Saturday, October 28, 2006

The Dow Filmmaker Average Plummets

What follows is a piece I wrote for this week's issue of Jewish Week. It's not on the website but the film event is important enough for wide dissemination. Obviously there is a lot more to recommend Jancso's work than his unusual affinity for Jewish themes; his mastery of the long take is legendary and well-deserved, and his films are the closest thing to pure dance of any narrative filmmaker I can name. If you're in New York while this series is going on, trundle over to Lincoln Center and see as many of the Jancso films as you can. Who knows when you'll get another chance to see them on a big screen.

The Hungarian filmmaker Miklos Jancso is perhaps the finest living example of the fickleness of what Northrop Frye called the stock exchange theory of criticism. In the 1960s and early ‘70s, Jancso was among the best-known Eastern bloc directors, acclaimed for his strangely lyrical historical dramas in which the violence of his country’s history was turned into a dance of hunter and hunted, oppressor and oppressed, with those roles changing hands at a bloody moment’s notice. In the late ‘70s he went to Italy where he extended his unique historical vision to encompass more of Europe’s past.
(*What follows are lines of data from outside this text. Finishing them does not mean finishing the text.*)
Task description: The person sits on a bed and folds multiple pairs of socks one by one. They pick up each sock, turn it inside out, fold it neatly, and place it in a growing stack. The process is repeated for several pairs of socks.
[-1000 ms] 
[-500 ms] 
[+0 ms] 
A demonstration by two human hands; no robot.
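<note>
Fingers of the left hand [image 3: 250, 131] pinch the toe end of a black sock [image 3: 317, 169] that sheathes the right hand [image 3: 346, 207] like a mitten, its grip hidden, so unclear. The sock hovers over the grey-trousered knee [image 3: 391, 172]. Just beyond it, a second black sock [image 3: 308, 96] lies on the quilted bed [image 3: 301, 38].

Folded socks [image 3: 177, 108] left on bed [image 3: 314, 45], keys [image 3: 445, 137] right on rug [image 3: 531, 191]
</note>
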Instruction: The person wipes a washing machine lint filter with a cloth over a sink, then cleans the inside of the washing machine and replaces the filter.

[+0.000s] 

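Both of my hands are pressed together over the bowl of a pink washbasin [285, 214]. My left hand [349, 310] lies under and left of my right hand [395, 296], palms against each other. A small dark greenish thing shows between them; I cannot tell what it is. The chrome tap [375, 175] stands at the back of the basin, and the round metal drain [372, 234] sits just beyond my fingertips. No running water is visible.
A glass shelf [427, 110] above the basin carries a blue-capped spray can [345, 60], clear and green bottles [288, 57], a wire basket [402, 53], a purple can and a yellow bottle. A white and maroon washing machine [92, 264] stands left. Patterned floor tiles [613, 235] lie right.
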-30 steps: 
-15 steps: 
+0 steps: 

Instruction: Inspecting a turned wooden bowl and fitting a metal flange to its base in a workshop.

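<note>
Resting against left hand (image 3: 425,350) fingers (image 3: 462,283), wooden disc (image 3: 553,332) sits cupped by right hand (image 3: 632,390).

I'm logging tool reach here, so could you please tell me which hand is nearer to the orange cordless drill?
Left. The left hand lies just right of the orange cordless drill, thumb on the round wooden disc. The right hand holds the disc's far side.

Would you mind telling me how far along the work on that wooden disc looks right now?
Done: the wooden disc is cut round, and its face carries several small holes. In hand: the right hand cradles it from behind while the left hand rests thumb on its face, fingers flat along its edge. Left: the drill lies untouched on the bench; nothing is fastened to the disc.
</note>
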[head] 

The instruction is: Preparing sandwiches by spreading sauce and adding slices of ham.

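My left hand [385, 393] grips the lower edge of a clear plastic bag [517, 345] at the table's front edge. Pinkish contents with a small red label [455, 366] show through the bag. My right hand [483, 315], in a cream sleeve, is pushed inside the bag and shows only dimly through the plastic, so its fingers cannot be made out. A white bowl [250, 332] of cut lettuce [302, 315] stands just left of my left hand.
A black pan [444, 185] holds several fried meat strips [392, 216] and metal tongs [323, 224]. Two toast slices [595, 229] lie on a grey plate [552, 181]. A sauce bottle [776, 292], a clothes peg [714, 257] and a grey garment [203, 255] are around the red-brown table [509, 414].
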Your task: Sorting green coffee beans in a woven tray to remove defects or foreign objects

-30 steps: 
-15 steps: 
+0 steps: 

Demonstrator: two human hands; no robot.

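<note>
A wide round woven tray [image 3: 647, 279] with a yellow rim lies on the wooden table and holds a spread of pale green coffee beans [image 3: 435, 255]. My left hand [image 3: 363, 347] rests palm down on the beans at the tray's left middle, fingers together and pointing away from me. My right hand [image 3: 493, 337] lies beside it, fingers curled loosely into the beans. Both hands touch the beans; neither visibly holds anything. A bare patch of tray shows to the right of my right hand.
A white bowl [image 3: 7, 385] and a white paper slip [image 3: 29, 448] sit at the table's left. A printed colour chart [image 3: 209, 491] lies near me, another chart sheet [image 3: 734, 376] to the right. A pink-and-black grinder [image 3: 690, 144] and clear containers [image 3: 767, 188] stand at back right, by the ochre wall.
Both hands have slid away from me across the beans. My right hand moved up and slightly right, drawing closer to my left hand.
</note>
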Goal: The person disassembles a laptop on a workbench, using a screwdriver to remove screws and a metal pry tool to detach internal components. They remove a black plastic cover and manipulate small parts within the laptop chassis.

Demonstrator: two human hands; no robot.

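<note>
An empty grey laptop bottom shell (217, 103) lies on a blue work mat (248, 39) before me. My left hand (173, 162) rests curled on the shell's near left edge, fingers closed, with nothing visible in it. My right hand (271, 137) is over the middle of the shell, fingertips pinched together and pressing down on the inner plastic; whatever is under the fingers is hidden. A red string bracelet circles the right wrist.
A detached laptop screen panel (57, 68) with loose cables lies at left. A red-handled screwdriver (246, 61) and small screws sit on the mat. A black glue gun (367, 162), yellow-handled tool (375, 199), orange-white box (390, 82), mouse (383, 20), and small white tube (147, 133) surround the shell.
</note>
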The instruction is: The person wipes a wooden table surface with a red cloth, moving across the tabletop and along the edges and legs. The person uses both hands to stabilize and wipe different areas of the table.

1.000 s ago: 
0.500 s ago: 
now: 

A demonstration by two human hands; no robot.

But after The Tyrant’s Heart played the 1982 New York Film Festival, Jancso vanished from American theaters. What happened?

The Film Society of Lincoln Center, which has long been one of Jancso’s strongest supporters, offers no answer in its upcoming series “Resistance and Rebirth: Hungarian Cinema, 50 Years After ’56,” but one of the tree components of the program is a seven-film tribute to Jancso, who is still an active filmmaker at the age of 85. In fact, he has a film in post-production right now. In the 24 years since his last New York exposure, he has directed 21 film and television projects, many of them with Jewish themes, including an Israeli project, The Dawn in 1985.

Jancso has always had an affinity for Jewish themes. As he explained in a 2002 interview with Andrew Horton, as someone of Transylvanian descent and half-Romanian, he always felt like an outsider in Hungarian circles, and identified with his Jewish cousins. Indeed, in the 1980s he seriously considered relocating permanently to Israel, and among his unseen works from 24 years his films weren’t shown in New York are a series of documentaries and film-essays on the Shoah.

None of this should come as a great surprise to anyone who has seen his masterpieces, films like The Round-Up, The Red and the White, Red Psalm and Elektra, My Love. These films, with their omnipresent images of cruelty and oppression, built on shifting sands of power, of men and women stripped naked and paraded for the perverse amusement of their captors, echo the Holocaust almost directly, even when the events they depict are drawn from Hungarian history or, in the case of Elektra, Greek tragedy.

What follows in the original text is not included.